Der 23jährige macht keinen Hehl daraus, dass er sich im Pop wohl fühlt. So schafft er einen authentischen Ausgleich zwischen Rap und Gesang und bedient mit seiner EP ein breites Publikum. Auch das kommende Album wird viele gesangliche Elemente enthalten, aber auch gerappte Parts und Doubletime-Passagen, das war dem jungen Musiker wichtig.

Inhaltlich ist die Unterwegs-EP geprägt von Themen wie Sehnsucht und Freundschaft und verbreitete eine positive Melancholie. Da stellt sich natürlich die Frage, ob diese Stimmung auch im Album weitergeführt wird, oder ob auch ernste Themen aufgegriffen werden.

„Das ist ein schwieriges Thema. Ich mag es eigentlich nicht mit dem Zeigefinger auf irgendwelche sozialkritischen Dinge zu zeigen. Es wird wieder Songs geben, die einfach nur das Gefühl transportieren, und ich habe einen Song geschrieben, der da direkter ist. Gerade ist einfach so viel los auf der Welt, dass ich kein Album machen kann ohne einen Song, der diese Weltuntergangs-stimmung thematisiert.“

Das Album kommt im Frühjahr 2017. Bis dahin nennt Bengio Aufstehen und bis abends Musik im Studio machen seinen Alltag.

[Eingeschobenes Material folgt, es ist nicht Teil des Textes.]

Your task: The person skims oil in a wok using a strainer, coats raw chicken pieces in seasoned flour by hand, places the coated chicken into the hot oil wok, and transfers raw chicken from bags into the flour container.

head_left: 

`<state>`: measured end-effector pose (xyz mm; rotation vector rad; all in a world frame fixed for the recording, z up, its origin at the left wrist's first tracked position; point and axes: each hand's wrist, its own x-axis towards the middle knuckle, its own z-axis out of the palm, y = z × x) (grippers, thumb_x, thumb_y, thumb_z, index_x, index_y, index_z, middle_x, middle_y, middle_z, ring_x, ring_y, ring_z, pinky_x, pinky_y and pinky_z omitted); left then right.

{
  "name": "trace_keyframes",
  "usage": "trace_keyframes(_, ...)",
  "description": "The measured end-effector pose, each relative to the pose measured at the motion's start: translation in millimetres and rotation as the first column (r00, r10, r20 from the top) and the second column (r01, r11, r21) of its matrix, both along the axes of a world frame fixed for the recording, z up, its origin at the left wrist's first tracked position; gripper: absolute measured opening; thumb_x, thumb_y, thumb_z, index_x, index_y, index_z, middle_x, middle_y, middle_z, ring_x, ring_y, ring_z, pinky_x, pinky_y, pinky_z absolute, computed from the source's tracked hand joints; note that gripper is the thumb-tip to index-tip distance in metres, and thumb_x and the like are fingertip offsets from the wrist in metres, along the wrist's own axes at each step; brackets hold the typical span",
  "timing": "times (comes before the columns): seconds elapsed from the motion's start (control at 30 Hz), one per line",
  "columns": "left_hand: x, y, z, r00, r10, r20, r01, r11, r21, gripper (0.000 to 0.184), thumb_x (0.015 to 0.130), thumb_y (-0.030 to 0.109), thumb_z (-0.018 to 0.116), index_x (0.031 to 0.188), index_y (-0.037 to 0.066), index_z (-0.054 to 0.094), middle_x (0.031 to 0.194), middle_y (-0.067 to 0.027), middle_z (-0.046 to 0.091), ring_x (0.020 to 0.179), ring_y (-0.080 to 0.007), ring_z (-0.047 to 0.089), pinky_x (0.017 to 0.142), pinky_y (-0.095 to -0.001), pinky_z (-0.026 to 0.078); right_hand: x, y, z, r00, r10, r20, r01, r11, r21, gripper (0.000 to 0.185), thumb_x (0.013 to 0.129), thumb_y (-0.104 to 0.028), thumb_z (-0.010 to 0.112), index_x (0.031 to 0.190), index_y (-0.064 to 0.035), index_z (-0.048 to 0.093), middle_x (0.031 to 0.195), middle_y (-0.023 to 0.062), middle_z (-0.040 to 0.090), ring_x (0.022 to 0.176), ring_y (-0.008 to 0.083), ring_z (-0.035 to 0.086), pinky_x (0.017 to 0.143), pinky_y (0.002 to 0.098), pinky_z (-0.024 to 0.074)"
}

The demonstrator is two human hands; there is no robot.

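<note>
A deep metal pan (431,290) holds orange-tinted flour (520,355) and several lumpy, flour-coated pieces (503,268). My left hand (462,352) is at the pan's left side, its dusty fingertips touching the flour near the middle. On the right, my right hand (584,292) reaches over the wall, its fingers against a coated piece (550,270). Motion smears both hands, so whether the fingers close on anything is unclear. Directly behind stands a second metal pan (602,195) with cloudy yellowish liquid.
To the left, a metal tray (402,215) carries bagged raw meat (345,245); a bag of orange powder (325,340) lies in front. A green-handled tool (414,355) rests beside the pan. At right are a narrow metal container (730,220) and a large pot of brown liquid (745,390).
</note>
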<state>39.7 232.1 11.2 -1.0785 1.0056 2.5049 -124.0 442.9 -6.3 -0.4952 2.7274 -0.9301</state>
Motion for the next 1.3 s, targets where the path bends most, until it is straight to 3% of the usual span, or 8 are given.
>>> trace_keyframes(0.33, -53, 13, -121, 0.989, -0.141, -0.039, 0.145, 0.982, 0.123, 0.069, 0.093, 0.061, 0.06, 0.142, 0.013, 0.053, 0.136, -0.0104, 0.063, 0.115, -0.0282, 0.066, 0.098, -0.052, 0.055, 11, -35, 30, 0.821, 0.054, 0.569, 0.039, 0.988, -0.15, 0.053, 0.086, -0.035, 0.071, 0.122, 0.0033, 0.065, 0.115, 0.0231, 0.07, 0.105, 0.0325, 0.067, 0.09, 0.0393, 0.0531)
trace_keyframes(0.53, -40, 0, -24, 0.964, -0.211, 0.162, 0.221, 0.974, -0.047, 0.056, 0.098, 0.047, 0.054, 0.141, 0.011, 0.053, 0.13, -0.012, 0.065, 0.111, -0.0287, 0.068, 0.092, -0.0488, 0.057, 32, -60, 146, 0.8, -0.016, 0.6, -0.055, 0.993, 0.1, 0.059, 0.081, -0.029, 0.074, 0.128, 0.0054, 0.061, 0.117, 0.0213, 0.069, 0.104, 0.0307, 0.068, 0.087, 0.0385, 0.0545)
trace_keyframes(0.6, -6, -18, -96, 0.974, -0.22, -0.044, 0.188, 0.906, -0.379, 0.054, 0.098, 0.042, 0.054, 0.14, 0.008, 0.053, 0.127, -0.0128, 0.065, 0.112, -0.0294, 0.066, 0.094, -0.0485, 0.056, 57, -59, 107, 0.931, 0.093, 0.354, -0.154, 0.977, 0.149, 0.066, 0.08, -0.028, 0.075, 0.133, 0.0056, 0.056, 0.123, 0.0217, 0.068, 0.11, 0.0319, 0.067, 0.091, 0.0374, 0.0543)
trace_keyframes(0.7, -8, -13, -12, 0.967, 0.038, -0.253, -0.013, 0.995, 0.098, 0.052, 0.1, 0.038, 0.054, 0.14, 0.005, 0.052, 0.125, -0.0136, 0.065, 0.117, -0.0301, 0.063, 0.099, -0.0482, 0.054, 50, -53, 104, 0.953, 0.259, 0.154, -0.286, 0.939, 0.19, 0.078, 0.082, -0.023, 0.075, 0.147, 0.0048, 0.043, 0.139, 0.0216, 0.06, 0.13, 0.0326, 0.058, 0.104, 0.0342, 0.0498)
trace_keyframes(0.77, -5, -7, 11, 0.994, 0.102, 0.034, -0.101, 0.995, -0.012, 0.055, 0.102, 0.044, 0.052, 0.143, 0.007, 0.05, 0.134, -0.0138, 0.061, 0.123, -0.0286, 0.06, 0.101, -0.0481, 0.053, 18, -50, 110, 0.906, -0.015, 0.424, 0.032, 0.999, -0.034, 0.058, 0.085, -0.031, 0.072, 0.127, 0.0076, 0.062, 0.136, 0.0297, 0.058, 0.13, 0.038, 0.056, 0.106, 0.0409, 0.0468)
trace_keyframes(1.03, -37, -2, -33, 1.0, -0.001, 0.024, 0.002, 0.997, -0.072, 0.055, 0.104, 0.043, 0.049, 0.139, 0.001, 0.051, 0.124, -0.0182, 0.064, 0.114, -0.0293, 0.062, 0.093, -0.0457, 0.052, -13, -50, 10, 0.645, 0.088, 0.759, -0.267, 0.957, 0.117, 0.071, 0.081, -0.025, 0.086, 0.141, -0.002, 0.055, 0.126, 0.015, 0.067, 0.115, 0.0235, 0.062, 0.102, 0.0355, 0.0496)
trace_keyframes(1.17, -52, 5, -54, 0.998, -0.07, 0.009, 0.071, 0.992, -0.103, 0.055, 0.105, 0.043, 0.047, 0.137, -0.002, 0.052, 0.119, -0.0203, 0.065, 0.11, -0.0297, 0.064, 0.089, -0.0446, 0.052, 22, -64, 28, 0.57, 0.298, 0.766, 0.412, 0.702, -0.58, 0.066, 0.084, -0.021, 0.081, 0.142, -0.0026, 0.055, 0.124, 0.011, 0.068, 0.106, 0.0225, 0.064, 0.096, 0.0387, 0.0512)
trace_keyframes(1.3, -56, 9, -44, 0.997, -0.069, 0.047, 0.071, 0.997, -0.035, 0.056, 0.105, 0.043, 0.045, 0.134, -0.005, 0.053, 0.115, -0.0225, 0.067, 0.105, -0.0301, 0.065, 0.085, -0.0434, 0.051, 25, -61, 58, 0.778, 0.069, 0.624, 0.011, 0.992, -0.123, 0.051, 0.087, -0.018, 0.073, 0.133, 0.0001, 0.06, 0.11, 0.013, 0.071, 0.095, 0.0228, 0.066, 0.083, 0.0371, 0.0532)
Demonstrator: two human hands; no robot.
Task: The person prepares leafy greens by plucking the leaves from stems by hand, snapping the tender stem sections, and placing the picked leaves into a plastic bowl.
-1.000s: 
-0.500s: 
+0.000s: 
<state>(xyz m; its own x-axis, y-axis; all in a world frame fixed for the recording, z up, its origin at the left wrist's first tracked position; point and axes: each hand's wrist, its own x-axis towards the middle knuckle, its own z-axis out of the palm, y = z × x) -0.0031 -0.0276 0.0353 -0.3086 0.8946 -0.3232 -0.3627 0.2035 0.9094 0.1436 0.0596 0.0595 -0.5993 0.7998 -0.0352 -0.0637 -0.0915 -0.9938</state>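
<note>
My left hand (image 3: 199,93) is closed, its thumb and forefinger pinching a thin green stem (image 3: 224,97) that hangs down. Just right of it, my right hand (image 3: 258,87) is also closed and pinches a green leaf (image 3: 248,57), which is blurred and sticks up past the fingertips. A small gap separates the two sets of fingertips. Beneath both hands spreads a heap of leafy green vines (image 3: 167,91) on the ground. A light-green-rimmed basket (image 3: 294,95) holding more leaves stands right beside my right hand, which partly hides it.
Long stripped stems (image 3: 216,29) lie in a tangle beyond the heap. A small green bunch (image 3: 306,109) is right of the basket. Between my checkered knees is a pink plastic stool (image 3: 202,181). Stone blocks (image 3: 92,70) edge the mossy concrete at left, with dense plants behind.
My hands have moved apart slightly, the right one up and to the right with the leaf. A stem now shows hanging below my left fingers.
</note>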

„Das ist der beste Job der Welt und ich freue mich auf alle Konzerte und Festivals diesen Sommer, die einen sogenannten Alltag dann auch einfach wieder inexistent machen.“

An alle HipHop-Fans, Deutschrap-Fanatiker, Pop-Sympathisanten oder Radiohörer – ihr solltet euch den Jungen nicht entgehen lassen und bei dem ein oder anderen bevorstehenden Auftritt auf den diesjährigen Festivals in eurer Nähe am Start sein. Tankt mit Bengio noch einmal die Gute-Laune-Reserven vor dem Winter auf, bevor im Frühjahr dann seine eigene Tour zum neuen Album folgt – mit Sicherheit auch mit einem Stopp in Frankfurt.